2 Financial and economic data
While financial markets generate a vast amount of data (sometimes with new observations every nanosecond), it is generally difficult and costly to get this data. Most data providers are commercial with complicated interfaces, sometimes very expensive, and the few free data providers tend to have erratic access and errors in data.
2.1 Symbols and names and identifiers
There are many categories of financial data one might use, like stocks, bonds, futures, options, commodities and foreign exchange. For each of these, we have a large number of individual assets and types of assets. Identifying the asset we need can be quite complex.
2.1.1 Names and tickers
All stocks that are trading in the market are associated with a ticker symbol, serving as an identifier for the specific security. These are often specific to the particular exchange or country of listing. This can often lead to confusion or ambiguity when a company has cross-listings. For instance, the Japanese car manufacturer Toyota is listed as 7203 on the Tokyo Stock Exchange, TYT on the London Stock Exchange, and TM on the New York Stock Exchange.

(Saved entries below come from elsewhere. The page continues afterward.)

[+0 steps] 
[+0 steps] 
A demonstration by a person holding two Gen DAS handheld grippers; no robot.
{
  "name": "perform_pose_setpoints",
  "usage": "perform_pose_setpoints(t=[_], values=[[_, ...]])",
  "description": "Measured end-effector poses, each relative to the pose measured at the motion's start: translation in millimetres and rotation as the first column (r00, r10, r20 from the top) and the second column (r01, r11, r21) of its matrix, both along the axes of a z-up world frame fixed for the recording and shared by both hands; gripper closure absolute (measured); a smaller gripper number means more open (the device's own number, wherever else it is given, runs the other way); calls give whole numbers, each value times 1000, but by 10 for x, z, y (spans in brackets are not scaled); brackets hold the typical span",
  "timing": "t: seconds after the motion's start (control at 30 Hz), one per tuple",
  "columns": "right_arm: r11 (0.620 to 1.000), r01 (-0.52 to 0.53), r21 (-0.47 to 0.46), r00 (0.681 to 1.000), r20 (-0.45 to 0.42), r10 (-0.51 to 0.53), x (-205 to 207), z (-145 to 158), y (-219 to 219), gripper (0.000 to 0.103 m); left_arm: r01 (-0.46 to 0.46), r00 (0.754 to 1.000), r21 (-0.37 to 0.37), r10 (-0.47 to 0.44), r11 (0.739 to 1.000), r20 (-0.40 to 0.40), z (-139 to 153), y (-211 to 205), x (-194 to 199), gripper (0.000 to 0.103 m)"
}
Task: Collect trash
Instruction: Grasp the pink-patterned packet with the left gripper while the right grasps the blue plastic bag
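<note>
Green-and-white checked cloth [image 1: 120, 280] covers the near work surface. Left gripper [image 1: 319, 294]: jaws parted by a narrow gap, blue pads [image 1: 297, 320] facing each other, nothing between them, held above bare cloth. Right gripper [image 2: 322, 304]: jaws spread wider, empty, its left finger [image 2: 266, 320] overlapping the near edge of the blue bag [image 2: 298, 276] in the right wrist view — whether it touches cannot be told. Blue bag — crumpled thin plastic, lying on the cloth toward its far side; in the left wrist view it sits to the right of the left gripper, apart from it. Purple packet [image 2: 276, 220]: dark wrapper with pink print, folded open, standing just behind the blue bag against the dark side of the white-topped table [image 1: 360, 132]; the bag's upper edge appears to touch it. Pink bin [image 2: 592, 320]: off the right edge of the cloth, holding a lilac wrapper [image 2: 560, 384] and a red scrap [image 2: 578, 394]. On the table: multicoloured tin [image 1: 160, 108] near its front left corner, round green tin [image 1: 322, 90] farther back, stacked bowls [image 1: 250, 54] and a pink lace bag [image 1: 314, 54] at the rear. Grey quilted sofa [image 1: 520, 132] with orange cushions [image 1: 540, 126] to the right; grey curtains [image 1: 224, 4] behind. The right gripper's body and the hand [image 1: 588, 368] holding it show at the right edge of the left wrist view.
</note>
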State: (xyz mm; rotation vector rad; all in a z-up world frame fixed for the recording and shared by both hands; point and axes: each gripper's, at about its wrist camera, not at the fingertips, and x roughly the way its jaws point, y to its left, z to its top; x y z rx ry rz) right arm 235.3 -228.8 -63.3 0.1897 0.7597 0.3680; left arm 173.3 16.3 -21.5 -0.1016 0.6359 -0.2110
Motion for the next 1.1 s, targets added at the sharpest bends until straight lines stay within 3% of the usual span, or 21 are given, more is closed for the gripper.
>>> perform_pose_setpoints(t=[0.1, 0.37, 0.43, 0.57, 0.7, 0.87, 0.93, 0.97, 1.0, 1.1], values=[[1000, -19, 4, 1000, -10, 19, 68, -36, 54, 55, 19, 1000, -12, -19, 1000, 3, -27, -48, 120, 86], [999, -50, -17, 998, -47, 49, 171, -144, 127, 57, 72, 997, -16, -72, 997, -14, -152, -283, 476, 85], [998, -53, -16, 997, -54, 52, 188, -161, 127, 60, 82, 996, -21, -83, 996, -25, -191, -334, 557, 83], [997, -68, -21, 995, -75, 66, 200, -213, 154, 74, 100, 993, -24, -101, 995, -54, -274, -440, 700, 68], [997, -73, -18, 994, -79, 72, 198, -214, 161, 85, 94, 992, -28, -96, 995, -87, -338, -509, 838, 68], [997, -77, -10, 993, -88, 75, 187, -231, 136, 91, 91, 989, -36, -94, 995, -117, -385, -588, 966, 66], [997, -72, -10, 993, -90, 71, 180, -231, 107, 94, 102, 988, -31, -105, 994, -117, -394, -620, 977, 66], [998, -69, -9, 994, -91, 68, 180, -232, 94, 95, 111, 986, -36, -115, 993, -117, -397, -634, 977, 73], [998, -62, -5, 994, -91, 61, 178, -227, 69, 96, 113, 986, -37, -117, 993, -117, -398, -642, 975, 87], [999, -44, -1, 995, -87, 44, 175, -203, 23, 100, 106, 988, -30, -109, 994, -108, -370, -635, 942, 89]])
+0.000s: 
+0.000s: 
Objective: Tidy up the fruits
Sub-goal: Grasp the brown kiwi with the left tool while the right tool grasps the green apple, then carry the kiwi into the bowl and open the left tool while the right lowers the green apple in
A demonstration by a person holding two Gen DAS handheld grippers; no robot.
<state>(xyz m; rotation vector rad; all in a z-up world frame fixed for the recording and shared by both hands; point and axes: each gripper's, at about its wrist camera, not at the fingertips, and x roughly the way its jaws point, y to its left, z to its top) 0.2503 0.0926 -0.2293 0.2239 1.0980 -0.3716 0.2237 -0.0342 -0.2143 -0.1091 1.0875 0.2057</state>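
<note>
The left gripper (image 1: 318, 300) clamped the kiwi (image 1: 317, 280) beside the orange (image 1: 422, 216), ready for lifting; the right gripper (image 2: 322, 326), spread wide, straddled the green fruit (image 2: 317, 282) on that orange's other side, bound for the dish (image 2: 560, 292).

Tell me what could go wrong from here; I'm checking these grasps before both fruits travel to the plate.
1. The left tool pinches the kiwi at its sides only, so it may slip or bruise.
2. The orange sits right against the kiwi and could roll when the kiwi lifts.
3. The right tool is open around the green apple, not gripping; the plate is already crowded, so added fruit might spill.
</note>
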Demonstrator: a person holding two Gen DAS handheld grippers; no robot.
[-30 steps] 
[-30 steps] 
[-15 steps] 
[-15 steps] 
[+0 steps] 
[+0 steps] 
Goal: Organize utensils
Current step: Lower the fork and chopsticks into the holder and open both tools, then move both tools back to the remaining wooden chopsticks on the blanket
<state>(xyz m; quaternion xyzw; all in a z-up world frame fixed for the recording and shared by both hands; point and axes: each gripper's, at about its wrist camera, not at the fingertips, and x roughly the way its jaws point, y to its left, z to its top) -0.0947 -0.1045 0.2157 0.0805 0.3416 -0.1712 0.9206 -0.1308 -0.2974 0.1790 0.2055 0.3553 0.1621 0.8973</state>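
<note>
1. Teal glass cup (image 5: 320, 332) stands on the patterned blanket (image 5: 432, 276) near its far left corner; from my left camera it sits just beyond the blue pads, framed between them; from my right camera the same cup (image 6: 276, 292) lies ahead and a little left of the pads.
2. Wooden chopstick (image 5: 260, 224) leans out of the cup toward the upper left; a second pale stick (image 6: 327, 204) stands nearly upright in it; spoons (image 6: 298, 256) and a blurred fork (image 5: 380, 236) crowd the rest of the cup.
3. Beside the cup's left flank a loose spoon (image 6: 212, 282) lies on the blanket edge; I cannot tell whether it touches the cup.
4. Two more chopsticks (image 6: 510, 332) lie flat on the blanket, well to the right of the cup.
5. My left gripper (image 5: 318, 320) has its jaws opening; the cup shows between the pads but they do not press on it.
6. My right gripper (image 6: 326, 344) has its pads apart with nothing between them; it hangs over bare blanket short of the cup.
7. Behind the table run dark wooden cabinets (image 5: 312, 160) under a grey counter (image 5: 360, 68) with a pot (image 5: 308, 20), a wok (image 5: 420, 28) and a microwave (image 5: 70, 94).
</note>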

Some identical securities have different names. Depending on the source, searching for data on the S&P 500 (a major American stock market index) might require the label SPX (Bloomberg), ^GSPC (Yahoo Finance), INX (Google Finance), GSPC.INDX (EOD), and so on.
Furthermore, firms sometimes change names, so tickers often change over time, for example, due to a merger or name change, and can be recycled. The same ticker can refer to two or more firms, giving rise to problems if not taken into consideration when querying financial data.
When searching for a particular security from the data source, it is good practice to verify that the ticker symbol used indeed corresponds to the correct data series by checking the data description.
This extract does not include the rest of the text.